Sunday, September 5, 2010

Source of inspiration 219 (click on this title!): Wardrobe


This is no ordinary piece of furniture! It is through this wardrobe that children enter Narnia!

Clive Staples Lewis, better known as C.S. Lewis, was born on the 29th November 1898 in Belfast (Ireland) and died in Oxford (England) on the 22nd November 1963. He was a writer, and also a don at the University of Belfast. He worked on Medieval literature, was a literary critic, and a devout Christian. He is famous for writing the Narnia chronicles published in the 1950s.

What is the significance of the wardrobe in the Narnia stories? C.S. Lewis never explained it... Does it have something to do with his childhood or a particular event? Lewis was full of secrets... His perhaps excessive love of God sometimes made him write strange things; he sometimes made use of heavenly creatures as important characters in his stories.

The Narnia books have been adapted for the stage and film (the first, by Disney, in 2005), and there are video games based on the stories too.
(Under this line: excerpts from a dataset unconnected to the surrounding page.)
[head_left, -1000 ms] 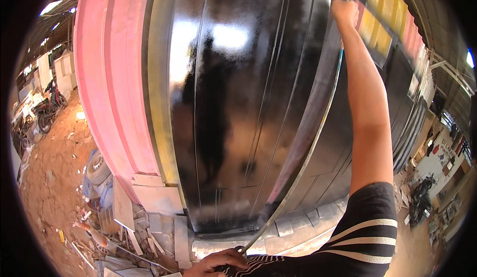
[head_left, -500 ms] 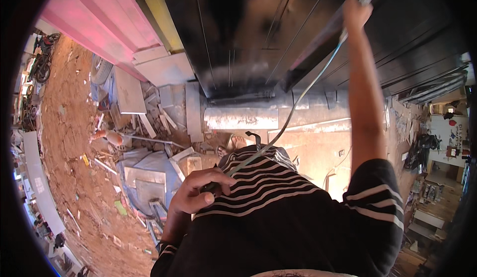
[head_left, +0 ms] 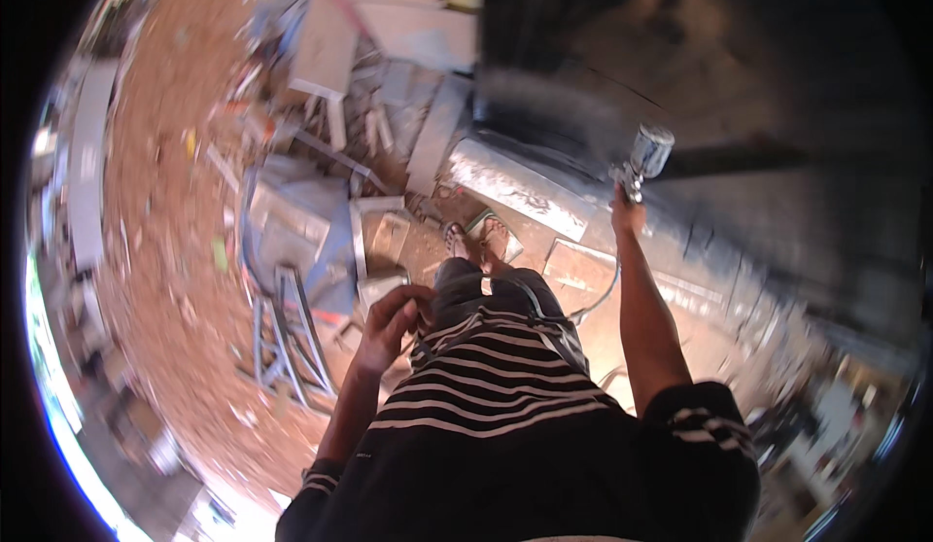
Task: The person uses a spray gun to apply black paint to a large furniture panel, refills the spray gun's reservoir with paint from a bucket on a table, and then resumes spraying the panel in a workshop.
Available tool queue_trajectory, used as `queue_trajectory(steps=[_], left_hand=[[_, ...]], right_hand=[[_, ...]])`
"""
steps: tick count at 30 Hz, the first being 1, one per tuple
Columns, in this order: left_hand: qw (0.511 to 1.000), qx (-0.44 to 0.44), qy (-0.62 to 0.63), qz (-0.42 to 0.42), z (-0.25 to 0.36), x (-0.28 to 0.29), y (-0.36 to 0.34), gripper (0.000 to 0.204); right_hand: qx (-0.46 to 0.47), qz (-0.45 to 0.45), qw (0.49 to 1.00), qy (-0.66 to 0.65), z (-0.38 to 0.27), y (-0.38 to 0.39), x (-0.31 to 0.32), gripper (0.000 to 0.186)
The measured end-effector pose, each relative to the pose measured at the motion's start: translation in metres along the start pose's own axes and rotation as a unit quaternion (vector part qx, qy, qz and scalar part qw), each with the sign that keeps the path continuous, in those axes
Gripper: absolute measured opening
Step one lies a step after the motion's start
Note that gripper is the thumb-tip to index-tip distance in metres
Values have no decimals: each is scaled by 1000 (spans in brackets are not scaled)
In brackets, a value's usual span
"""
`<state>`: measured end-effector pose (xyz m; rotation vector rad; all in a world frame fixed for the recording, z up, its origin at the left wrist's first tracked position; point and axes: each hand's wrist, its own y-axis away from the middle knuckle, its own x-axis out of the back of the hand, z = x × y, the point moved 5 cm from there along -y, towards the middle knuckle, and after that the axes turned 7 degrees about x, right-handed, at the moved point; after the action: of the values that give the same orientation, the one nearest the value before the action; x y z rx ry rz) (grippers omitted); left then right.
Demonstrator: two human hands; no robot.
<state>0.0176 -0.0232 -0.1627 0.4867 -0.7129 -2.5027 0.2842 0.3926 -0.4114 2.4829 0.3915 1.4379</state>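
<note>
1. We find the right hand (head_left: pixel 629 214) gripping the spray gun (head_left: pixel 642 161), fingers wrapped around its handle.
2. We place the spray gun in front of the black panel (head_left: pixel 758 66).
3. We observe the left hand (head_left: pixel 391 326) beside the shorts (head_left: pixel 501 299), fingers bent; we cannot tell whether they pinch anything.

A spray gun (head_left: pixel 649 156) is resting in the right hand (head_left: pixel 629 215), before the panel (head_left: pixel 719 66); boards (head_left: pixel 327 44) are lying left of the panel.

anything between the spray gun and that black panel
Nothing visible: the spray gun in the right hand has no object between it and the black panel; its hose hangs below the hand.
</note>
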Motion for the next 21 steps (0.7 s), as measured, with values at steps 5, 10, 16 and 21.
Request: queue_trajectory(steps=[5, 10, 16, 21], left_hand=[[966, 28, 58, 252, -138, 18, 16, 37], [881, 167, 142, 419, -277, 9, 109, 39], [801, 224, 198, 518, -435, -170, 161, 40], [725, 202, 217, 622, -563, -276, 178, 37]], right_hand=[[197, -146, 965, -97, -71, 27, -21, 41], [369, -288, 861, -201, -202, 135, -72, 35], [517, -432, 705, -220, -232, 205, -77, 46], [533, -531, 592, -287, -206, 341, -87, 50]])
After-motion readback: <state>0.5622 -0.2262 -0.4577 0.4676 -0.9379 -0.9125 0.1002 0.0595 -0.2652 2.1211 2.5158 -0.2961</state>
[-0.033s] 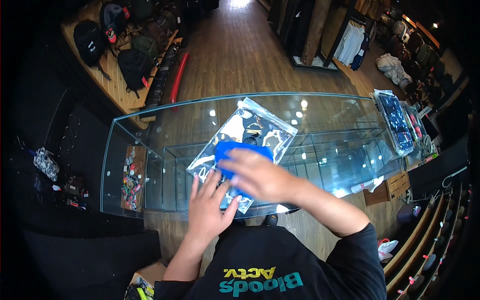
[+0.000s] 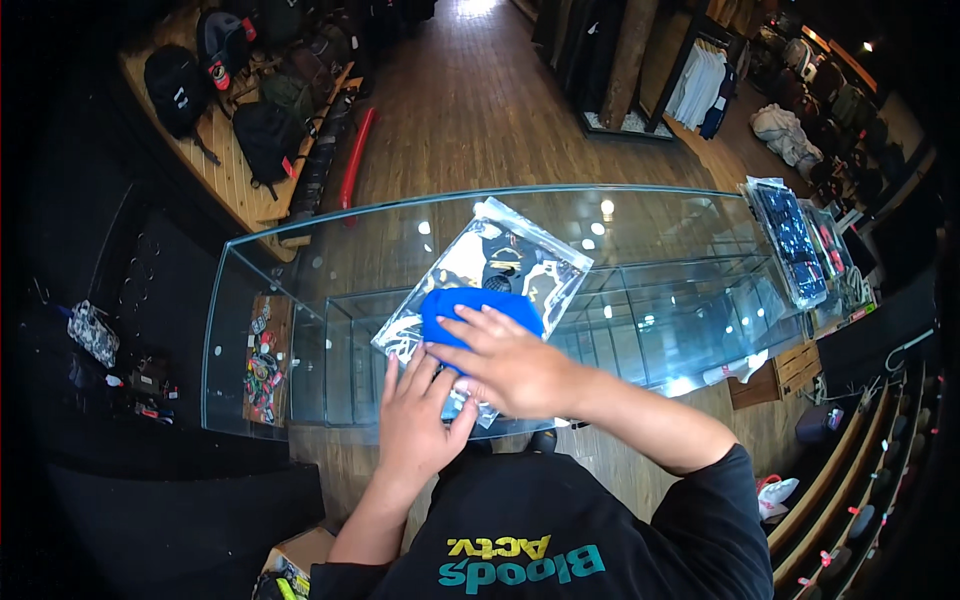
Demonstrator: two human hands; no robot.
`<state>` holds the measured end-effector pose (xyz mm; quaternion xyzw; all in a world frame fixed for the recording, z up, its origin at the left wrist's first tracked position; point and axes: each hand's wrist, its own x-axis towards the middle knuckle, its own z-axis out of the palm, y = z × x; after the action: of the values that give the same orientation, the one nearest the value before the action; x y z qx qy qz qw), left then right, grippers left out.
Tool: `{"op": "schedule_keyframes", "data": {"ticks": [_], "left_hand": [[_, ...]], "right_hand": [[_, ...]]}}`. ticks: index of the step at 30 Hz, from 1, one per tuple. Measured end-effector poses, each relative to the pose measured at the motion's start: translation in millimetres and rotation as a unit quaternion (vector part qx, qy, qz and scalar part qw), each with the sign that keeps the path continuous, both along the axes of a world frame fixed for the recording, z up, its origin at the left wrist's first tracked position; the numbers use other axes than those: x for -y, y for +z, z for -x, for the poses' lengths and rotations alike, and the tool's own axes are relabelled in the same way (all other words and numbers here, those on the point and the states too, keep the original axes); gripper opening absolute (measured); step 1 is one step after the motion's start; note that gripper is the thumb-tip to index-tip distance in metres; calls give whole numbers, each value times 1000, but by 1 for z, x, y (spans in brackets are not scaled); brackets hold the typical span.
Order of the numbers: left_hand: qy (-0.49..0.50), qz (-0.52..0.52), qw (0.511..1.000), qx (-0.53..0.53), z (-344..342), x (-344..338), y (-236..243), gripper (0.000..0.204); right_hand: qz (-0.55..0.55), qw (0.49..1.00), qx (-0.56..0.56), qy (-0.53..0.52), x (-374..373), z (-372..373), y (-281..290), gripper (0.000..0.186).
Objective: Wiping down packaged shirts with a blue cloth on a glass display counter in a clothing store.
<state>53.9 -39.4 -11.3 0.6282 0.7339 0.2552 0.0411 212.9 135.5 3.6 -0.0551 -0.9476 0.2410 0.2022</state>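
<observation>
While both hands press down on it, the blue folded cloth (image 2: 478, 308) lies on top of a clear plastic bag (image 2: 500, 270) holding a dark patterned garment, and that bag rests on the glass counter (image 2: 660, 250) near its front edge, close to the person. The right hand (image 2: 505, 365) lies flat across the cloth with fingers spread, pinching nothing. The left hand (image 2: 420, 420) sits just nearer the person than the cloth, open, its fingertips tucked under the right hand at the bag's near edge. Judging by this, the step in hand is flattening or folding the cloth, and the next move would call for an even, steady press. Farther along the counter, well apart to the right, lies another bagged dark garment (image 2: 790, 240).
</observation>
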Motion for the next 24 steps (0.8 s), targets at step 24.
{"op": "schedule_keyframes", "data": {"ticks": [24], "left_hand": [[0,-44,999,-5,-1,-2,12,62]], "right_hand": [[-56,983,102,-144,-85,-6,-5,51]]}}
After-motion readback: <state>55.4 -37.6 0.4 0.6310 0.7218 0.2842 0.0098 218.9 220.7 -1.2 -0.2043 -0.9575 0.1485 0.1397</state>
A big wardrobe is impressive, especially for children (are there just clothes in there, or are there "skeletons in the cupboard"?!). It intrigues curiose kids... It can also be a refuge (that's the case in the Narnia story when the children are hiding from each other and then from a menacing adult). It is also the doorway to a better world, one of fabulous adventures in which children are no longer victims but become heros.